She explored the vicinity. At her age, at her size, she was unaware of the deep, gash-like scratches into the earth or the claws-marks along the trunks of the trees. If she had been careful then as now the signs of a great, animalistic struggle would have been obvious but she was just a child.

There was a stick. She grabbed it and used it to excavate the droppings. It was like playing with mud, she thought. She seemed to be bliss. And then the stick hit something hard within the mud. She poked and prodded and, indeed, there was something solid inside the pile.

Bit by bit, with the end of the stick, she carved away around the shape of the object. It was so deep, so entrenched, that she feared revealing it would be impossible. But, at last, the top of it was exposed. And, she sighed, its color was dung and she could not tell what it was by sight alone.

She dug further here and there and when the smooth, round object was revealed her heart skipped a beat.

"Lord Sesshoumaru!" Rin cried.

She dropped the stick and drew back, falling upon the earth, clamoring to break free, away.

She uncovered a skull. A face. Its skin ravaged by death and decay. Its eyes and mouth wide, open.

* * *

Alone, again, she knelt by the grave of Koji Higurashi. She raked her fingers gently almost lovingly through the earth. Rents, long and parallel – like the kind etched into rock gardens – were patterned upon the mound.

She carved 'forgive me' into the fabric of the earth.

Then and there Rin was struck by the idea that she knew whose body was uncovered that day.

She sobbed and the tears were soaked by Nature.

How many deaths had she caused? She did not know.

It was always her friends, the people she met along the roads and within the villages, she was certain of it then and now.

* * *

Jaken found her screaming. Or shaking? She could not remember, exactly, the state of her body. The little, green youkai did not speak but just by the look etched into his glossy, electric eyes she knew she had been bad. And, indeed, she felt dirty. She cried – she leaned against the shoulder of the monster but was flung away sternly and uncharacteristically.

"Don't touch me with those dirty, filthy hands! Girl, _that _smell lingers about you."

Jaken appeared to be sensitive about the smell – the smell of the pile of dung – that clung onto Rin's skin and clothes. He did not want it upon him. Any trace of it.

She knew it was bad – she knew she was bad – and there would be punishment. And she wanted to be punished by the toad demon rather than by Lord Sesshoumaru. She did not want the dog demon to know she was bad.

Jaken told her to take off her clothes and she did not protest. He told her to bathe within the stream and she did not complain. She washed her body thoroughly and completely while he laundered her clothes such that the smell of the heap would not be detected.

"If Lord Sesshoumaru smells and knows, girl, I don't know what'll become of you."

The monster was very much afraid and though the threat was heavy, the concern was real and it reassured the human she would be safe.

Rin worried, though, not for herself, she knew Jaken would be there, but for Lord Sesshoumaru.

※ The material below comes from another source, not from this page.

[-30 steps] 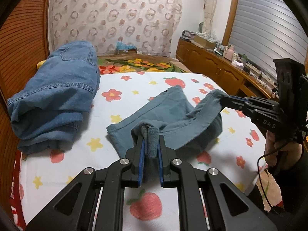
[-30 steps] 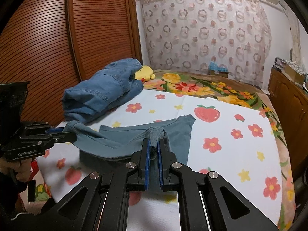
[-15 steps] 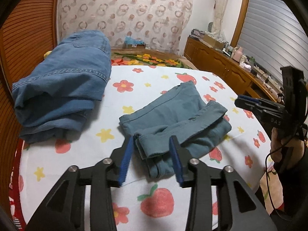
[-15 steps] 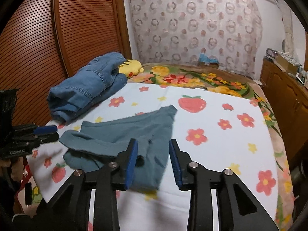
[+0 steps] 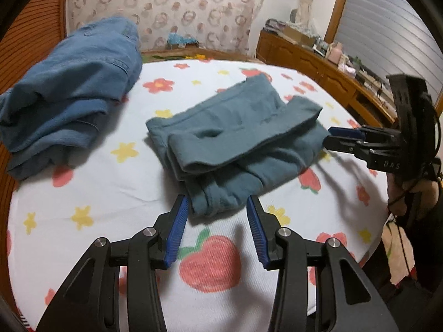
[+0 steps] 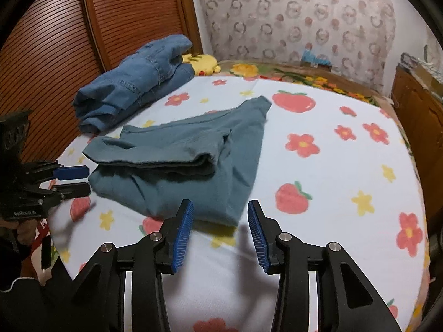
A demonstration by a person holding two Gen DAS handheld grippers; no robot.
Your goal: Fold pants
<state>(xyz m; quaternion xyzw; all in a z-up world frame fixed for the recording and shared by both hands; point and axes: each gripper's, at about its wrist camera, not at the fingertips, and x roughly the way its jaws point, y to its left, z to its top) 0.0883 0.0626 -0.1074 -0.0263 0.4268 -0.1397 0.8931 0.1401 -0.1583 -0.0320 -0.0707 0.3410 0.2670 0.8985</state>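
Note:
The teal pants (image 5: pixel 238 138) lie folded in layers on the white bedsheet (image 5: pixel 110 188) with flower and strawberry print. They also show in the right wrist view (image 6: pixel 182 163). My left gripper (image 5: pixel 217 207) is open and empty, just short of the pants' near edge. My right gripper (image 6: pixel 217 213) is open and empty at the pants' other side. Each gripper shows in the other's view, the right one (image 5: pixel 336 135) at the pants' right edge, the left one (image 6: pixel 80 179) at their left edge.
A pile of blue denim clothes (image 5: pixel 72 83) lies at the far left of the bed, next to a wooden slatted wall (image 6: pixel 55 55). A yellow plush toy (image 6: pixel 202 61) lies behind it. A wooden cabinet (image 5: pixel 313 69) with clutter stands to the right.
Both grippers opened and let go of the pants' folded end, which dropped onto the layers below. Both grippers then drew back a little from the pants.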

Every now and then Lord Sesshoumaru would be sick. First, it was lethargy. Second, it was fever. Then his speech slurred and his gate staggered. Eventually he could not move and remained under a tree for hours and hours. At the end of the illness – at night – he vanished into the forest leaving Jaken and Rin behind to wonder until he returned by morning healed.

He was not sick all of the time and he was not sick regularly. But he was sick _repeatedly_ and whenever they encountered humans along their travels. Maybe, she thought, maybe he could not tolerate people the way she could not stomach meat. It could not explain why he was not sick with her and, besides, Lord Sesshoumaru could not be weak _like that._

There must have been another cause.

Yet it could not be denied that the sickness happened whenever she made friends with humans – typically with children.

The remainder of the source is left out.